[Saved entries]
------
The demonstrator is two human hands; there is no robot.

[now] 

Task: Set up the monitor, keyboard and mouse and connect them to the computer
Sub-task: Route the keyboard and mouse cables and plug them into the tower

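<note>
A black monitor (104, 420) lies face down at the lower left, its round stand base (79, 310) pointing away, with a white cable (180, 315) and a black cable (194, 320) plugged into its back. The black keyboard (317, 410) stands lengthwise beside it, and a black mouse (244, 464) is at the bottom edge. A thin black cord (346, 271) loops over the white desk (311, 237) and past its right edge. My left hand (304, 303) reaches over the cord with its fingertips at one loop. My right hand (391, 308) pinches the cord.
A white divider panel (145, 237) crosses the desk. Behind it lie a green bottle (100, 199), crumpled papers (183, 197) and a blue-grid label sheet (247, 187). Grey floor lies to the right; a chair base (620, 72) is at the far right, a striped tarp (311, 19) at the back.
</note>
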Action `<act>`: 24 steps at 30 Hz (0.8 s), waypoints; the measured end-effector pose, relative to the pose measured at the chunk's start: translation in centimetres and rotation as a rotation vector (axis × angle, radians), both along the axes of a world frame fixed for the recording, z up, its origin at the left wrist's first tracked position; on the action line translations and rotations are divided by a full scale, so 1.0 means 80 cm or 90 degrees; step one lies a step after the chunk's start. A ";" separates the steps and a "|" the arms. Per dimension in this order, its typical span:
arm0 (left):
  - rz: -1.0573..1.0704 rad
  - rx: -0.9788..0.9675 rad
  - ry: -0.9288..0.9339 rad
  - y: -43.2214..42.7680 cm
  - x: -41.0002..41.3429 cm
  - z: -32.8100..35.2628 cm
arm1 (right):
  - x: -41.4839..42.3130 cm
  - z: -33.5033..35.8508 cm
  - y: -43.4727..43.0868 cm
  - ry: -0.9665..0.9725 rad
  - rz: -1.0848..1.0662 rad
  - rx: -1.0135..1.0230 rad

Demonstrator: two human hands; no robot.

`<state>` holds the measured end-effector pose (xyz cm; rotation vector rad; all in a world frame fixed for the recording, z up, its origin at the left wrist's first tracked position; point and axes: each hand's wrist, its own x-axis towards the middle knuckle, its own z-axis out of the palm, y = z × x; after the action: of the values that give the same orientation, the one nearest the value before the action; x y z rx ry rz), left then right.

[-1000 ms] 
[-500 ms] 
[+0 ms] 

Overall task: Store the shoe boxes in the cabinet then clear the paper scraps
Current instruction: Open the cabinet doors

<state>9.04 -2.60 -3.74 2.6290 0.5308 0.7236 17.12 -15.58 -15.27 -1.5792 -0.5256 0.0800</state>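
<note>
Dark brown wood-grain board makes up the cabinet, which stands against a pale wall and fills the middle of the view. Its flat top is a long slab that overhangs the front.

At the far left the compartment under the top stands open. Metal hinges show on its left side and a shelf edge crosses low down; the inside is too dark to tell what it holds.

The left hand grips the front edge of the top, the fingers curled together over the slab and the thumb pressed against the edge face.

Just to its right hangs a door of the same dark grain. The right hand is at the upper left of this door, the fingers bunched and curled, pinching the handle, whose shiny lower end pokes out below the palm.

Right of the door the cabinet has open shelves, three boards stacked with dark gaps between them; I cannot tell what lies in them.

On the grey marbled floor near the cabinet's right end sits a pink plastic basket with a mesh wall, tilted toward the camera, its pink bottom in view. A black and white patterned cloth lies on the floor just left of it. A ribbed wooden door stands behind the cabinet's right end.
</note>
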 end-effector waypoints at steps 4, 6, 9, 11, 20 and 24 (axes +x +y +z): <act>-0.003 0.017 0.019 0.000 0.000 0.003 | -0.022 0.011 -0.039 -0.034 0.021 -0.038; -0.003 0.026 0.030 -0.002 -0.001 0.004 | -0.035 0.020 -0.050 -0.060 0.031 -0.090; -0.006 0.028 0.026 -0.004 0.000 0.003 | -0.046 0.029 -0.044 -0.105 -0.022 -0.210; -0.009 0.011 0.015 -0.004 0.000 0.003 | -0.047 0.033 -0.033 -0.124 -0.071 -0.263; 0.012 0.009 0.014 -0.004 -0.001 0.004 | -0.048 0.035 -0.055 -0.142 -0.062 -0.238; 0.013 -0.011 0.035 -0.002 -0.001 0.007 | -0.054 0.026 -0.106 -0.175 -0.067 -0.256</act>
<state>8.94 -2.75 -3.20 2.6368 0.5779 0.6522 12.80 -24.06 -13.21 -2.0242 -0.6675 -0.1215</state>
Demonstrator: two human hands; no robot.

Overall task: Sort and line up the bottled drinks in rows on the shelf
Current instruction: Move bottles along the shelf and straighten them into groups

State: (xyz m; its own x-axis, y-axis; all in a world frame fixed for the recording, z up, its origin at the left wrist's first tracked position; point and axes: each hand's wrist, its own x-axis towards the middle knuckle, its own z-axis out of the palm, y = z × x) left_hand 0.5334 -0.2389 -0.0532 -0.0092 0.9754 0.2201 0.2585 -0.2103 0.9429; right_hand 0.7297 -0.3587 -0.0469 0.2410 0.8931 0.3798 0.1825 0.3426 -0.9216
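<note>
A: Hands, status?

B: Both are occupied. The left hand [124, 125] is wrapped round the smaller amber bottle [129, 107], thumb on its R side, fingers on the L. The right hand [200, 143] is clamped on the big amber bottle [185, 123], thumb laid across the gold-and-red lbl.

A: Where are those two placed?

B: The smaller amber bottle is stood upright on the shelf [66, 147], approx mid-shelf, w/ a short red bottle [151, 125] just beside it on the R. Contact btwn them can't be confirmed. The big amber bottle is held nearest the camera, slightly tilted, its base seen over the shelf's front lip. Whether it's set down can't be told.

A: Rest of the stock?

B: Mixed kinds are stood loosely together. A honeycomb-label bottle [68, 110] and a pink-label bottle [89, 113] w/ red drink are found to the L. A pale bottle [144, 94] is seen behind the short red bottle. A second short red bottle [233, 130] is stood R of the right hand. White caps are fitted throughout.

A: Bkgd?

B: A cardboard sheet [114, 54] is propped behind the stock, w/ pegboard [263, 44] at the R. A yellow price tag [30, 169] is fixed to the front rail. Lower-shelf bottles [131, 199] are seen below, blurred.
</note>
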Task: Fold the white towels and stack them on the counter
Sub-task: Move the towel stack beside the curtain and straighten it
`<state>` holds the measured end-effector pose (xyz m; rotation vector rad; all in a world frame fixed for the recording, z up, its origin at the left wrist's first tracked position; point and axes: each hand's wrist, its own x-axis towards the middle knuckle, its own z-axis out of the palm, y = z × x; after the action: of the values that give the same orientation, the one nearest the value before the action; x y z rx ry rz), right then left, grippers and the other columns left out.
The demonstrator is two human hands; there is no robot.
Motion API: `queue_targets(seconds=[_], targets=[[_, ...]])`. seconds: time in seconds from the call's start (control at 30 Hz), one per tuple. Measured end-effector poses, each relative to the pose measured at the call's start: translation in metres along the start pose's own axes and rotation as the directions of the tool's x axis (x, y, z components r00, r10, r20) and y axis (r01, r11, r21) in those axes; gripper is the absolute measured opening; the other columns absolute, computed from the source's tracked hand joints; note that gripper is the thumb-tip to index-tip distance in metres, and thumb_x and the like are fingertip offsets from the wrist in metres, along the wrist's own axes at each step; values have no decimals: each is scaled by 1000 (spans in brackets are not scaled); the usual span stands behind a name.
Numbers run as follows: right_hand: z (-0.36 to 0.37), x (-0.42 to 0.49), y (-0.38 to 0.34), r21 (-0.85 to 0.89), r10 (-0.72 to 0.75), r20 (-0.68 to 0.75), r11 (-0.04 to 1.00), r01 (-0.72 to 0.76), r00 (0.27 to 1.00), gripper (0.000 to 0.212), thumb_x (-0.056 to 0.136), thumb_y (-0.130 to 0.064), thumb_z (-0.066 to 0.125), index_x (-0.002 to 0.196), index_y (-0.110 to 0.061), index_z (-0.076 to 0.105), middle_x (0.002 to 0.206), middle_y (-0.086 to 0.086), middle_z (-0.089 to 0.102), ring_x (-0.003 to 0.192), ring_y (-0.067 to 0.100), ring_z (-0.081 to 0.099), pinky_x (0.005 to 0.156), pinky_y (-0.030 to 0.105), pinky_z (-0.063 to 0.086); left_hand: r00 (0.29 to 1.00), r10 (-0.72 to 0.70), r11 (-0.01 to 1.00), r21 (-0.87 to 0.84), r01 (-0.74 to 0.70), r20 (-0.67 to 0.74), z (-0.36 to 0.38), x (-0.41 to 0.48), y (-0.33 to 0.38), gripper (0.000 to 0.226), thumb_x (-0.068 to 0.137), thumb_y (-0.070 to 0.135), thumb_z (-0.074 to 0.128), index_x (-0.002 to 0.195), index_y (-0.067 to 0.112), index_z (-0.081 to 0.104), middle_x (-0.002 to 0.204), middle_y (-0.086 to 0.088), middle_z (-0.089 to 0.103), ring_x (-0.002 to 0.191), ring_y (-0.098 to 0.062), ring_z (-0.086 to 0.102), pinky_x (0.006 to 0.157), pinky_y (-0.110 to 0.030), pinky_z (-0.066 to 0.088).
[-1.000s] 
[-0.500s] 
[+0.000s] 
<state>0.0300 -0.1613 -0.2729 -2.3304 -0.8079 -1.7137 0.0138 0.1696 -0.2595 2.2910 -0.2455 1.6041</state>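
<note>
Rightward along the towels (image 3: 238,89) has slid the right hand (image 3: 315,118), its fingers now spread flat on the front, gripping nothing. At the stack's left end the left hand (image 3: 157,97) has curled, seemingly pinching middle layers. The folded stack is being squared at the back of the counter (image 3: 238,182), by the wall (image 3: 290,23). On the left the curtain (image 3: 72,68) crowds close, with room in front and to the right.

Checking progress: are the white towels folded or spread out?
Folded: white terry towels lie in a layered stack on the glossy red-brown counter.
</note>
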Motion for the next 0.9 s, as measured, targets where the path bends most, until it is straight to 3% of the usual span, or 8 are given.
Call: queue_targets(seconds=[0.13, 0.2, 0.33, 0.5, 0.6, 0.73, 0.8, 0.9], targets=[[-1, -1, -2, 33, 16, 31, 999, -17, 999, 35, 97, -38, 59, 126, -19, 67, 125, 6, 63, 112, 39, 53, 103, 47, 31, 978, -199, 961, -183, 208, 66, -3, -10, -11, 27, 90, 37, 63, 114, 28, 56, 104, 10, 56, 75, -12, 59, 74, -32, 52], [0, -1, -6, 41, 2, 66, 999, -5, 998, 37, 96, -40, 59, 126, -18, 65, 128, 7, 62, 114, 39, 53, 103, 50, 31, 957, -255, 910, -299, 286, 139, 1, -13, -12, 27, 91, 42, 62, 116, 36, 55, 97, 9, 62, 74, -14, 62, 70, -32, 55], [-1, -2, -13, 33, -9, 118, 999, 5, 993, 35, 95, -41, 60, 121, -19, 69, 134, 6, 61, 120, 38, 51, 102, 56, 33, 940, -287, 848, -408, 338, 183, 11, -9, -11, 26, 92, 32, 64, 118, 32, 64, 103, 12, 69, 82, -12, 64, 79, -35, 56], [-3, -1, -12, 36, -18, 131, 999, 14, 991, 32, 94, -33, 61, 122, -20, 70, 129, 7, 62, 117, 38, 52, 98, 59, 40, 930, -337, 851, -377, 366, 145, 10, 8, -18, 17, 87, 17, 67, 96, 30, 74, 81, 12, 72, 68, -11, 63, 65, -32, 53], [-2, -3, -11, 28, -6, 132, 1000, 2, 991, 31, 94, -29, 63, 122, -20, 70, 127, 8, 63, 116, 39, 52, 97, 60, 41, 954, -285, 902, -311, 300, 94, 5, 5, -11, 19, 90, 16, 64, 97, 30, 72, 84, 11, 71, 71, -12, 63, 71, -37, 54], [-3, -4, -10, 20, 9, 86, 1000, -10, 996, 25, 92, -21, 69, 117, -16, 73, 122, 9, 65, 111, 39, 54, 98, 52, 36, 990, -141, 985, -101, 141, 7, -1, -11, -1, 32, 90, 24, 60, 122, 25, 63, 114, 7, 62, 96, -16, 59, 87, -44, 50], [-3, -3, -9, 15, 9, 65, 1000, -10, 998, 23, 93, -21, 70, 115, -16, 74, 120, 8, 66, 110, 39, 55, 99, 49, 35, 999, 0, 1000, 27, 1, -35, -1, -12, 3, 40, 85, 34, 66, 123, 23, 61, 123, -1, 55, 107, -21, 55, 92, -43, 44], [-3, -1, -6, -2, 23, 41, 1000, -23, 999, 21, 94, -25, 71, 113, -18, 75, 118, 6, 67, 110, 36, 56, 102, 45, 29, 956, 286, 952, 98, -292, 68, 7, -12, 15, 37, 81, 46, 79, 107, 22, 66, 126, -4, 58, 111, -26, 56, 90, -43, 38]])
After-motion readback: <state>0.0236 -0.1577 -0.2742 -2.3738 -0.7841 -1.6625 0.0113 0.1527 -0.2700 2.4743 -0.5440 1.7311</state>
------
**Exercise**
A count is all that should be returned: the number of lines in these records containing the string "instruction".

**Exercise output**
2